_What the task asks_
A complete, exact retyping of the data below is required.

_Information shown_

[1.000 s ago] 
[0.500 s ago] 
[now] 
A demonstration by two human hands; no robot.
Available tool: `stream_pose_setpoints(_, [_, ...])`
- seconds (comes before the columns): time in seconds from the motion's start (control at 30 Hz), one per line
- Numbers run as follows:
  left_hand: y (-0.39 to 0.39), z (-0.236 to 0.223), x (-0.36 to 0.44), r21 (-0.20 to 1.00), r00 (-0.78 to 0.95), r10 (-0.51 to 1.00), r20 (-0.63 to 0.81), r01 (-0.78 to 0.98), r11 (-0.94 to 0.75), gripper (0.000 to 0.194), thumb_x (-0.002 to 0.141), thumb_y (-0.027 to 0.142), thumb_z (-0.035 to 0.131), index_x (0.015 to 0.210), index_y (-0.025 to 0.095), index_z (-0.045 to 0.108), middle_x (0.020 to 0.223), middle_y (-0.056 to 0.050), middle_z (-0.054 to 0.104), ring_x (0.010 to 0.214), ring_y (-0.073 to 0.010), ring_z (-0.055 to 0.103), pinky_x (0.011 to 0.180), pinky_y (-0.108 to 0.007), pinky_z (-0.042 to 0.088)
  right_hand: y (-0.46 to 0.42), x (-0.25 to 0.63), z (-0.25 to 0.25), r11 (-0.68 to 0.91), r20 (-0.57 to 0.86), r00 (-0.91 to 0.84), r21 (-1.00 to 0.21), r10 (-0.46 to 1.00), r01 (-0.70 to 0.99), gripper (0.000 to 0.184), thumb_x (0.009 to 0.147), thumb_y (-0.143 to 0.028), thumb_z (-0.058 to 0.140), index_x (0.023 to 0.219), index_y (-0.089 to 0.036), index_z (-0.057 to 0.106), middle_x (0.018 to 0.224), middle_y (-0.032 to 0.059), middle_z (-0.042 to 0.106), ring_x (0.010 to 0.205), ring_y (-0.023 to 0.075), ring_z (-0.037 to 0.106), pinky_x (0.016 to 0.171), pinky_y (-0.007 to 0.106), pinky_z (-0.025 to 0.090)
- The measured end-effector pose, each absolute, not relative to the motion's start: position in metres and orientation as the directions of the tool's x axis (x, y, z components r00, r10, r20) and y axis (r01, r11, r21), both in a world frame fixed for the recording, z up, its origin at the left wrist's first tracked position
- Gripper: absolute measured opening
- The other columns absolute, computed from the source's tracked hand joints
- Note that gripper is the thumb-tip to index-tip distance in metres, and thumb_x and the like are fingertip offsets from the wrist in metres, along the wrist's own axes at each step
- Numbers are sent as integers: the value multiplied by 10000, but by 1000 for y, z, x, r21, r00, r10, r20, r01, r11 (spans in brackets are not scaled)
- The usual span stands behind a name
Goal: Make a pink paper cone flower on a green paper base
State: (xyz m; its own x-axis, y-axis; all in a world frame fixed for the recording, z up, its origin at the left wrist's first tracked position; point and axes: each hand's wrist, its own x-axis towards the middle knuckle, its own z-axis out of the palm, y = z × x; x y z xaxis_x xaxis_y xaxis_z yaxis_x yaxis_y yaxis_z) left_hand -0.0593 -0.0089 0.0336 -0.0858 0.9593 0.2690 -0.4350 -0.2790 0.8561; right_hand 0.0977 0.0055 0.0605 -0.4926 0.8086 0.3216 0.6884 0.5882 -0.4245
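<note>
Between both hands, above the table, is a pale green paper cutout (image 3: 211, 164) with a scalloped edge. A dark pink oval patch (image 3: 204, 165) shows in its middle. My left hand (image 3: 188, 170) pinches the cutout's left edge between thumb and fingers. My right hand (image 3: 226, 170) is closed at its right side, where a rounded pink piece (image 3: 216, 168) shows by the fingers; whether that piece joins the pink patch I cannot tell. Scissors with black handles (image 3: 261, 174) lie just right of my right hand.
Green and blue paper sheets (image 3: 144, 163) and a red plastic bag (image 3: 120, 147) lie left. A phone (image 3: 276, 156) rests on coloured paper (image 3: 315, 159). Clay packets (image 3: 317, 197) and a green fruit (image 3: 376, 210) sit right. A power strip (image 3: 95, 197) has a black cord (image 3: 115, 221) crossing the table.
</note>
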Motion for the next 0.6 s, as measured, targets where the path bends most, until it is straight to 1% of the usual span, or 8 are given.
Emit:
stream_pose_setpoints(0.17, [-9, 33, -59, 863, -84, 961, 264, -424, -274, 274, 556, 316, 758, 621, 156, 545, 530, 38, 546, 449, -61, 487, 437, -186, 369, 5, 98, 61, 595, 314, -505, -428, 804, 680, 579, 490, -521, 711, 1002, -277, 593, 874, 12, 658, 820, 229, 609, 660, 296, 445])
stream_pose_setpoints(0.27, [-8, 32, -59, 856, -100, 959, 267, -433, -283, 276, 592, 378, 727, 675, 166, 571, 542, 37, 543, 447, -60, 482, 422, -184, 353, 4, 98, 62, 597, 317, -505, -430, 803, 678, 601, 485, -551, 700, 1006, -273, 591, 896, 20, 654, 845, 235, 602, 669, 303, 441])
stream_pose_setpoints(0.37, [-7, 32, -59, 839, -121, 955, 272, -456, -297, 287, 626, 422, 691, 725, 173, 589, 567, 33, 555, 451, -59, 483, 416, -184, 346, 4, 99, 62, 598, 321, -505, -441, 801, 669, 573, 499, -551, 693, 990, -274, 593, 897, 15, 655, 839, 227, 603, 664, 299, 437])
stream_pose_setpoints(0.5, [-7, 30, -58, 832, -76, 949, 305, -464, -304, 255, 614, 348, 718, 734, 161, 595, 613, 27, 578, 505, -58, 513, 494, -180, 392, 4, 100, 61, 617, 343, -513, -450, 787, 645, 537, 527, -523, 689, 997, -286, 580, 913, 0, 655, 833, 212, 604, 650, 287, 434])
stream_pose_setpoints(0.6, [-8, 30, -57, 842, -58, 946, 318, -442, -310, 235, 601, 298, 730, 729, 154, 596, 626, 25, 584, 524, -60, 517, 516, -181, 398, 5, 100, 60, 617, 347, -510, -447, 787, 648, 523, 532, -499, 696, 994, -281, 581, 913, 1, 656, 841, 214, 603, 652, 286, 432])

_Exercise answer_
[1.000 s ago] 
[0.500 s ago] 
[now] 
A demonstration by two human hands; no robot.
Available tool: `stream_pose_setpoints(_, [_, ...])`
- seconds (comes before the columns): time in seconds from the motion's start (control at 30 Hz), one per line
- Numbers run as follows:
  left_hand: y (-0.39 to 0.39), z (-0.236 to 0.223), x (-0.36 to 0.44), r21 (-0.20 to 1.00), r00 (-0.78 to 0.95), r10 (-0.51 to 1.00), r20 (-0.63 to 0.81), r01 (-0.78 to 0.98), r11 (-0.94 to 0.75), gripper (0.000 to 0.194), thumb_x (-0.002 to 0.141), thumb_y (-0.027 to 0.142), thumb_z (-0.035 to 0.131), index_x (0.015 to 0.210), index_y (-0.025 to 0.095), index_z (-0.045 to 0.108), middle_x (0.020 to 0.223), middle_y (-0.056 to 0.050), middle_z (-0.054 to 0.104), ring_x (0.010 to 0.214), ring_y (-0.073 to 0.010), ring_z (-0.055 to 0.103), pinky_x (0.011 to 0.180), pinky_y (-0.108 to 0.007), pinky_z (-0.042 to 0.088)
  right_hand: y (-0.46 to 0.42), x (-0.25 to 0.63), z (-0.25 to 0.25), r11 (-0.68 to 0.91), r20 (-0.57 to 0.86), r00 (-0.91 to 0.84), r21 (-1.00 to 0.21), r10 (-0.46 to 1.00), r01 (-0.70 to 0.99), gripper (0.000 to 0.184), thumb_x (0.009 to 0.147), thumb_y (-0.143 to 0.028), thumb_z (-0.058 to 0.140), index_x (0.023 to 0.219), index_y (-0.089 to 0.036), index_z (-0.057 to 0.106), middle_x (0.018 to 0.224), middle_y (-0.032 to 0.059), middle_z (-0.042 to 0.106), ring_x (0.010 to 0.205), ring_y (-0.023 to 0.075), ring_z (-0.037 to 0.106), pinky_x (0.016 to 0.171), pinky_y (-0.007 to 0.106), pinky_z (-0.025 to 0.090)
- The measured end-effector pose, each absolute, not relative to the motion's start: position in metres and orientation as the directions of the tool's x axis (x, y, z components r00, r10, r20) and y axis (r01, r11, r21), both in a world frame fixed for the recording, z up, its origin at the left wrist's first tracked position
- Gripper: absolute measured opening
- The other columns absolute, computed from the source's tracked hand joints
- Note that gripper is the thumb-tip to index-tip distance in metres, and thumb_x and the like are fingertip offsets from the wrist in metres, along the wrist's own axes at each step
- Numbers are sent as integers: the value multiplied by 10000, but by 1000 for y, z, x, r21, r00, r10, r20, r01, r11 (spans in brackets are not scaled)
- The usual span stands behind a name
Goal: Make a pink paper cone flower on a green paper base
State: (xyz m; its own x-axis, y-axis; all in a world frame fixed for the recording, z up, its origin at the left wrist's first tracked position; point and axes: each hand's wrist, its own x-axis towards the middle knuckle, its own z-axis out of the palm, y = z × x; x y z xaxis_x xaxis_y xaxis_z yaxis_x yaxis_y yaxis_z) left_hand -0.0593 -0.0089 0.0336 -0.0858 0.9593 0.2690 -0.4350 -0.2790 0.8561; right_hand 0.0977 0.0055 0.0605 -0.4926 0.8086 0.3216 0.6884 0.5882 -0.4245
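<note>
Between both hands, above the table, is a pale green paper cutout (image 3: 211, 164) with a scalloped edge. A dark pink oval patch (image 3: 204, 165) shows in its middle. My left hand (image 3: 188, 170) pinches the cutout's left edge between thumb and fingers. My right hand (image 3: 226, 170) is closed at its right side, where a rounded pink piece (image 3: 216, 168) shows by the fingers; whether that piece joins the pink patch I cannot tell. Scissors with black handles (image 3: 261, 174) lie just right of my right hand.
Green and blue paper sheets (image 3: 144, 163) and a red plastic bag (image 3: 120, 147) lie left. A phone (image 3: 276, 156) rests on coloured paper (image 3: 315, 159). Clay packets (image 3: 317, 197) and a green fruit (image 3: 376, 210) sit right. A power strip (image 3: 95, 197) has a black cord (image 3: 115, 221) crossing the table.
</note>
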Motion for the next 0.6 s, as measured, targets where the path bends most, until it is straight to 1% of the usual span, or 8 are given.
Emit:
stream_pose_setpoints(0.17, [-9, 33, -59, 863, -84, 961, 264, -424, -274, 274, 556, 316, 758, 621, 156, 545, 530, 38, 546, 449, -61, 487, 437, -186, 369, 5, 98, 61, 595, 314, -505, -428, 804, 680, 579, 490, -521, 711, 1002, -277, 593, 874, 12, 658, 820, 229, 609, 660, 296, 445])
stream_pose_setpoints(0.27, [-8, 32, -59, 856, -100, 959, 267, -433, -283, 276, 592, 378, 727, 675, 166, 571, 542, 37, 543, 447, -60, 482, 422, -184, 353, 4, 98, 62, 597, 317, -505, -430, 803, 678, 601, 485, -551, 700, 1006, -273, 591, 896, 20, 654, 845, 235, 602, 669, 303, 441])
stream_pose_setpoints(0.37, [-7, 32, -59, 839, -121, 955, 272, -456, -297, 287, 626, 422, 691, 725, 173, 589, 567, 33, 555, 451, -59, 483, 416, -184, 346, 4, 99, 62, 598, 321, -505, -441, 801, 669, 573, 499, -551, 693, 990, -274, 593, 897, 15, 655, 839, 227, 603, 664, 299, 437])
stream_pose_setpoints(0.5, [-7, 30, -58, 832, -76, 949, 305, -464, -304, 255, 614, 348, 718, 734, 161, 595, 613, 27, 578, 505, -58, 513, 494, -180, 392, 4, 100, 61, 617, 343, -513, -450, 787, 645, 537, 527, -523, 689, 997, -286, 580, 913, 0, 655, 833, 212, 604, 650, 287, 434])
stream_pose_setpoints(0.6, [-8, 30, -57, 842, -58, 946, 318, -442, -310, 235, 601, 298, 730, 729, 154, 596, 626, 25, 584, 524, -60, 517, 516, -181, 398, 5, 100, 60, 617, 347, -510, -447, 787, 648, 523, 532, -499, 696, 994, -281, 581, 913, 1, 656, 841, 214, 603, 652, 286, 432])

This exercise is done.